With ES2015 .fill() you can now simply do:

// `n` is the size you want to initialize your array
// `0` is what the array will be filled with (can be any other value)
Array(n).fill(0)

Which is a lot more concise than Array.apply(0, new Array(n)).map(i => value)

It is possible to drop the 0 in .fill() and run without arguments, which will fill the array with undefined. (However, this will fail in Typescript)

Solution 4:

The shortest:

[...Array(1000)]

Solution 5:

[...Array(6)].map(x=>0);

// [0, 0, 0, 0, 0, 0]

OR

Array(6).fill(0);

// [0, 0, 0, 0, 0, 0]

Note: you can’t loop empty slots Array(4).forEach( (_,i) => {} )

OR

Array(6).fill(null).map( (x,i) => i );

// [0, 1, 2, 3, 4, 5]

( typescript safe )


Creating nested arrays

When creating a 2D array with the fill intuitively should create new instances. But what actually going to happened is the same array will be stored as a reference.
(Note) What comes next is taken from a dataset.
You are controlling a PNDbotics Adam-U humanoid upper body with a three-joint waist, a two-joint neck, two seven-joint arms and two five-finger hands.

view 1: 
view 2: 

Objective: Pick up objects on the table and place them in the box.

var a = Array(3).fill([6]); 
// [[6], [6], [6]]

a[ 0 ].push( 9 );
// [[6,9], [6,9], [6,9]]

Solution

var a = [...Array(3)].map(x=>[]); 

a[ 0 ].push( 4, 2 );
// [[4,2], [ ], [ ]]

So a 3×2 Array will look something like this:

[...Array(3)].map(x=>Array(2).fill(0));

// [ [0,0] ,
//   [0,0] ,
//   [0,0] ]

Solution 6:

ES6 introduces Array.from which lets you create an Array from any “array-like” or iterables objects:

Array.from({length: 10}, (x, i) => i);
// [0, 1, 2, 3, 4, 5, 6, 7, 8, 9]

In this case {length: 10} represents the minimal definition of an “array-like” object: an empty object with just a length property defined.

Array.from allows for a second argument to map over the resulting array.